I’m trying not to be skeptical on this one, because my cynicism might have been what’s been holding me back.
My colleague told me that she read somewhere recently that procrastination is a symbol of a lack of faith in ourselves. And she’s right. I have this big-ass project at work that is going to kick ass and make us millions of dollars when it’s in place. And it’s not that I’ve been dragging my feet on it, as I’m up to my ears in a boatload of other, more-pressing projects. But there’s that certain feeling that maybe I’m not going to be deserving of all the success this project is going to bring. I mean, I know inherently that I am worth it. But what am I going to do with all that glory? Am I going to know what to do with it when it comes?
I have always had a dream to write cheesy, trashy, beach-reading romance novels. I’ve written a few of them. I’ve been writing notes on them since I was 14. But I let work and life push them aside. My reasoning? That I’ve never had the great love that I want to write about. That I’ll write them “later” — whenever that may be — when I start living and loving the way I want to write about.

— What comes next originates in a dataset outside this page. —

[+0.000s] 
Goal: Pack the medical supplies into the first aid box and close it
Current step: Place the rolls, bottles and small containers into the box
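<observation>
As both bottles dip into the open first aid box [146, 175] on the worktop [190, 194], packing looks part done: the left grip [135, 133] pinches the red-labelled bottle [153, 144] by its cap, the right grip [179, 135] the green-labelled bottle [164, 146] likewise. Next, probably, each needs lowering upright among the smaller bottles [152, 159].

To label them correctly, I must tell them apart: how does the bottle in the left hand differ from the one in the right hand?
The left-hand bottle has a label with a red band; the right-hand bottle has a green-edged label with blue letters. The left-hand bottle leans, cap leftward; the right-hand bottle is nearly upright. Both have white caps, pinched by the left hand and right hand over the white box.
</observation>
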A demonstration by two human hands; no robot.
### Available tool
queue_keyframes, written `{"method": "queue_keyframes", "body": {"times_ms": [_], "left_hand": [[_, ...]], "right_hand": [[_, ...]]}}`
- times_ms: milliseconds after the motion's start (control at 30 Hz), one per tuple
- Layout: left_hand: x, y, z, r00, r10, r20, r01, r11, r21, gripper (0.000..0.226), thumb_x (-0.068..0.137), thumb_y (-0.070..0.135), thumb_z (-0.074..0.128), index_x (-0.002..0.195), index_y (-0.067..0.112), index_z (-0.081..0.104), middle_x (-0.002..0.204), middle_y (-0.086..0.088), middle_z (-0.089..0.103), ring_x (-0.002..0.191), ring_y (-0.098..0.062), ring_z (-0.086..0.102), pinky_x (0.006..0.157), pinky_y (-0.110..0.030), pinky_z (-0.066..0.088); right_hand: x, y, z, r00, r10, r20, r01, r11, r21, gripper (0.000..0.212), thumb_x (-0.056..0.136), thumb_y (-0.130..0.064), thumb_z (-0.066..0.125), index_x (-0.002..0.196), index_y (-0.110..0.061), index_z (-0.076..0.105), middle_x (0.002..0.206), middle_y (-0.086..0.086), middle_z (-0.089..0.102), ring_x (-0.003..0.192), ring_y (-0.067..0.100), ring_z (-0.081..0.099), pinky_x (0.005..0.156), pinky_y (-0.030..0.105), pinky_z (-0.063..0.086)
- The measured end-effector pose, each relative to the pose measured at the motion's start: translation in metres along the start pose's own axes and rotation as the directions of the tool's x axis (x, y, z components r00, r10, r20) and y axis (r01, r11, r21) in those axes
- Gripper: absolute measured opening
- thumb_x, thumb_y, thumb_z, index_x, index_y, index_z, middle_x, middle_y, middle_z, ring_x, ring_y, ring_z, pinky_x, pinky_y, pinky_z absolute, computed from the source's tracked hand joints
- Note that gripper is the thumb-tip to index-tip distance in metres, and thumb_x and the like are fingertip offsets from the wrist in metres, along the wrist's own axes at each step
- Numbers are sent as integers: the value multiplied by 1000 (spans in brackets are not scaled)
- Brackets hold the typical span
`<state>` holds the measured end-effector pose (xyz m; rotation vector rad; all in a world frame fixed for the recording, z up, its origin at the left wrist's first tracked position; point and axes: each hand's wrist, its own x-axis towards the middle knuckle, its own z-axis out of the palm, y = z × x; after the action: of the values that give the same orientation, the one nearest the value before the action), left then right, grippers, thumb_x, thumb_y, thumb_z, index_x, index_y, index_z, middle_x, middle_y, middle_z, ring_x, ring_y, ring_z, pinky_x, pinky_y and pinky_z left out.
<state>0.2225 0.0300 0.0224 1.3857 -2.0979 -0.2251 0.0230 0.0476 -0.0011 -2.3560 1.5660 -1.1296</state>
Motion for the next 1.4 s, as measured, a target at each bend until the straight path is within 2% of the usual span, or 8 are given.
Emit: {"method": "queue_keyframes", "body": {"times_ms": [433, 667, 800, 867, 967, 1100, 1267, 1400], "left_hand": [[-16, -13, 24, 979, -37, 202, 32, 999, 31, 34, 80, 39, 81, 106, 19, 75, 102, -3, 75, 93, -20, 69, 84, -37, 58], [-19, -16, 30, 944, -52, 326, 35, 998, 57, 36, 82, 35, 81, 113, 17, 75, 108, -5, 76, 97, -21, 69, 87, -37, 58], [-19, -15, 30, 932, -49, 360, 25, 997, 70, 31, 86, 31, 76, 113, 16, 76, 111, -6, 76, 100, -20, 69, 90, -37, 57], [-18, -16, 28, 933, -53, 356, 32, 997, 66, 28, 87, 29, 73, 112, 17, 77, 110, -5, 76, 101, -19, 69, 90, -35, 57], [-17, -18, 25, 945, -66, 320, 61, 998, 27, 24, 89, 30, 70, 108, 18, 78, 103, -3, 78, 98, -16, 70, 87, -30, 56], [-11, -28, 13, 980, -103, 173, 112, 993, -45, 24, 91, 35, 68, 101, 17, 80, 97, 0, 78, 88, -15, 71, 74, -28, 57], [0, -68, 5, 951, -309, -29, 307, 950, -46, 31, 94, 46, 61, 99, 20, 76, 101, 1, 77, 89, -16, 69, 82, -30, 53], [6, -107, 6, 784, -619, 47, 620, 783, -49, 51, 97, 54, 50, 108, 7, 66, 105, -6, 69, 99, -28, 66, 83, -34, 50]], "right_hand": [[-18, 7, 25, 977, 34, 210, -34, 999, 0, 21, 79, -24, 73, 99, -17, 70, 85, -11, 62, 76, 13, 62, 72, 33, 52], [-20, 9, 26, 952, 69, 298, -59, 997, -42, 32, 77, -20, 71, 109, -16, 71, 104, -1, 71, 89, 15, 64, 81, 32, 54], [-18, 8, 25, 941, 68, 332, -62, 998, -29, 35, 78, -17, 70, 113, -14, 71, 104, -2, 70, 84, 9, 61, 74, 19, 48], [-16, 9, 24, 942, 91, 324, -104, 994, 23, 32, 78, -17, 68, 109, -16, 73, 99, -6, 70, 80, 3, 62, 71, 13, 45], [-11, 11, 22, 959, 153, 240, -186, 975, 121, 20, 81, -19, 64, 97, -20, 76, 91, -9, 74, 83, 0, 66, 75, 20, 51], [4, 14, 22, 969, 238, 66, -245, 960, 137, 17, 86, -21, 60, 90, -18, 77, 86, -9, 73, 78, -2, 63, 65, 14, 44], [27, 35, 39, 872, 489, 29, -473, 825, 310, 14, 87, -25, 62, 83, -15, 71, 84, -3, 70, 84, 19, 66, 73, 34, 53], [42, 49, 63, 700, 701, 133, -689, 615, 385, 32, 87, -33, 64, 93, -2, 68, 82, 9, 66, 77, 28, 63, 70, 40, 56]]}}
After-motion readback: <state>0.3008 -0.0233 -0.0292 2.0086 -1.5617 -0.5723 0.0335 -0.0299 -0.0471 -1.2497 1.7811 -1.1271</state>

Maybe my friend is on to something with this procrastination/motivation thing.
Anyway, I saw a class on romance-novel writing. And I thought yeah, right, like I can ever get an evening to myself. And then I met a gal online, someone awesome and interesting to follow on the Web and who I’ve typed with a few times, who edits romance novels for a living. Two back-to-back signs. Is the universe trying to tell me something?
Perhaps it’s trying to tell me to see if I can’t get past myself on more than just work issues and see the “me” who’s going to exist in the long run, not just the short-term. So I won’t grow six inches, but if I become rich, I can let plastic surgery take care of the rest. 😉
I’m sorry — WHEN I become a millionaire.
No more “ifs.”
So whether my friend will get that particular guy as her brother-in-law, well, let me think on that one for a little bit more. And while you can’t really talk marriage with a man before you’ve known him 40 years, maybe I thought I was doing the right thing by never letting myself fall.
And I could fall easily, if I wanted to.
Which means that I’ve never gotten what I think I do want because I never let myself want it. So it never really came.
Was I my own cockblock?
Someone I dated recently didn’t necessarily have me at hello, but he did have me at acknowledging that I work too damn much. I was never available. I would have made myself available more. I could have. What he had said to me in regard to the hours upon hours that my work consumes, “We’ll have to do something about that.”
I mentioned that very phrase today to a friend. It’s the pickup line that gives me butterflies. My friend repeated it back to me, to process it, and I realized how much I love the sound of it.
I want that someone who wants to help me do something about the “now” to build for the tomorrow that I’m slowly learning to speak into existence. Because I’m the one who’s in his mental picture, too. Maybe the universe has kept me from seeing myself in certain situations with certain people because it wasn’t right … then. But now that I’m older and wiser, and I’ve had enough of what I don’t want, I can find and keep what I do want. He’ll be the one to help me do something about that, after all.
And mark my words, I’m marrying that man.